Periodo di comporto e computo assenze del lavoratore fragile assente per evitare il contagio

 

Il datore di lavoro è stato condannato alla reintegrazione della lavoratrice licenziata

Con l’ordinanza del 10 novembre 2021 il Tribunale di Milano ha statuito che i periodi di malattia di una lavoratrice immunodepressa costretta ad assentarsi dal lavoro nel corso dell’emergenza sanitaria da Covid-19 per evitare il contagio non sono computabili ai fini del superamento del periodo di comporto contrattualmente previsto.

I fatti causa

La Ricorrente, assunta nell’aprile 2012 con contratto di lavoro subordinato a tempo indeterminato ed inquadrata nel III livello del c.c.n.l. terziario e mansioni di caposala e supervisore del reparto odontoiatrico, veniva licenziata per superamento del periodo di comporto il 25 febbraio 2021.

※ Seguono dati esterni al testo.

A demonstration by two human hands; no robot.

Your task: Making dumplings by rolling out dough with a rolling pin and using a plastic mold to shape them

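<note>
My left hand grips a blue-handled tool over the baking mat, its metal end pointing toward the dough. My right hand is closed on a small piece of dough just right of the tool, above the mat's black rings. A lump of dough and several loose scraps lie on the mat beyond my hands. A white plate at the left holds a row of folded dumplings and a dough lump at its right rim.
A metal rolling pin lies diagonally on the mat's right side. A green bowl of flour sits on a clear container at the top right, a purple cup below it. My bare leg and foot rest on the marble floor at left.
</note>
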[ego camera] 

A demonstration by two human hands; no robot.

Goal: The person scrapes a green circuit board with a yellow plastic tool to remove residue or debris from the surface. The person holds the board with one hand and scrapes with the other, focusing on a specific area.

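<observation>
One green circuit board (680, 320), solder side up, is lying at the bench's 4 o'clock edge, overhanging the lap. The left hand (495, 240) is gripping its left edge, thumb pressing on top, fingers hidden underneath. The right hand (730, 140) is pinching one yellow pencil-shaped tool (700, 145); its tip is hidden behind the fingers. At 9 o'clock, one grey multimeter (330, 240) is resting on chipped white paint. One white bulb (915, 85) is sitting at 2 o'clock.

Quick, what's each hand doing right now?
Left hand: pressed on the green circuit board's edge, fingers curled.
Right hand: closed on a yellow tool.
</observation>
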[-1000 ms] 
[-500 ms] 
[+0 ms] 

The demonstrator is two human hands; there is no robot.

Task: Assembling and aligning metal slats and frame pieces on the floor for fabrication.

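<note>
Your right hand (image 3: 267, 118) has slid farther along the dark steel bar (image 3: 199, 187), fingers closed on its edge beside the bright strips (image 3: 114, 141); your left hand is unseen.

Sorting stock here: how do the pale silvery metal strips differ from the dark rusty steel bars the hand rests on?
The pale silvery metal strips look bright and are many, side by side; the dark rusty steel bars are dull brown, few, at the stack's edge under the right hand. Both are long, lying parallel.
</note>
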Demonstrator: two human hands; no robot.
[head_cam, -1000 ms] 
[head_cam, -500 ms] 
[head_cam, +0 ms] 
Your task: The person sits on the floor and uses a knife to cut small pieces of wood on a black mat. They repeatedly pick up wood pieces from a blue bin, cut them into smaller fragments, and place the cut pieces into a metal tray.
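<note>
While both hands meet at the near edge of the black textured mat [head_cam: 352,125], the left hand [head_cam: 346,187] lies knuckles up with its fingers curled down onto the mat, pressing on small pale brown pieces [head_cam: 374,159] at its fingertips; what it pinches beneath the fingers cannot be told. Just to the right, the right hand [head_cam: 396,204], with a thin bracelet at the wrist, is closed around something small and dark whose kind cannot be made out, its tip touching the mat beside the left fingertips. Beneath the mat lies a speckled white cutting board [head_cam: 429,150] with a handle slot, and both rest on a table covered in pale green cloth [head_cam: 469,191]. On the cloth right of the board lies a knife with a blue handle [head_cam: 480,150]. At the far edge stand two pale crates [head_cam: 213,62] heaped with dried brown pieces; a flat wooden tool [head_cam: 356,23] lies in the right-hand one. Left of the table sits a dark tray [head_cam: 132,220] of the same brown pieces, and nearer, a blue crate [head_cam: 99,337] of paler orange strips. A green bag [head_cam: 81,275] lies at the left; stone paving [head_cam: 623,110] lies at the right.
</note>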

La lavoratrice impugnava il licenziamento sostenendo che, ai fini della maturazione del periodo di comporto, non avrebbero dovuto essere considerate tutte le assenze imputabili alla condizione di rischio cui si è trovata esposta in ragione dello stato di immunodepressione dovuto ad insufficienza surrenalica cronica e ciò a far data dall’insorgere dell’emergenza epidemiologica Covid 19.

Vi è altresì da segnalare come il Medico Competente - pur auspicando un cambio di mansione volto ad esonerare la Ricorrente dalle attività di sterilizzazione di strumenti e di assistenza al paziente - informava la stessa, oltre che il Datore di Lavoro, della possibilità di godere dell’astensione dal lavoro ex articolo 74 comma 1 lettera a) del d.l. 34/2020.

Nell’impossibilità di adibire la Ricorrente a mansioni non implicanti l’esposizione al rischio biologico o a smartworking, e dopo aver esaurito le assenze per ferie, permessi e rol, la Lavoratrice ha continuato ad assentarsi con lo scopo di evitare il contagio in considerazione del suo stato di immunodepressione in iposurrenalismo.

È infine stata licenziata dal datore di lavoro per superamento del periodo di comporto.

La decisione del Tribunale di Milano

Il Tribunale di Milano, in primo luogo, ha richiamato le disposizioni di cui all’ articolo 26, comma 2, D.L. 18/2020 che disponeva come “fino al 30 aprile ai lavoratori dipendenti pubblici e privati (omissis) in possesso di certificazione rilasciata dai competenti organi medico legali, attestante una condizione di rischio derivante da immunodepressione (omissis) il periodo di assenza dal servizio prescritto dalle competenti autorità sanitarie è equiparato al ricovero ospedaliero di cui all’articolo 19 comma 1 del decreto legge n. 9/2020”.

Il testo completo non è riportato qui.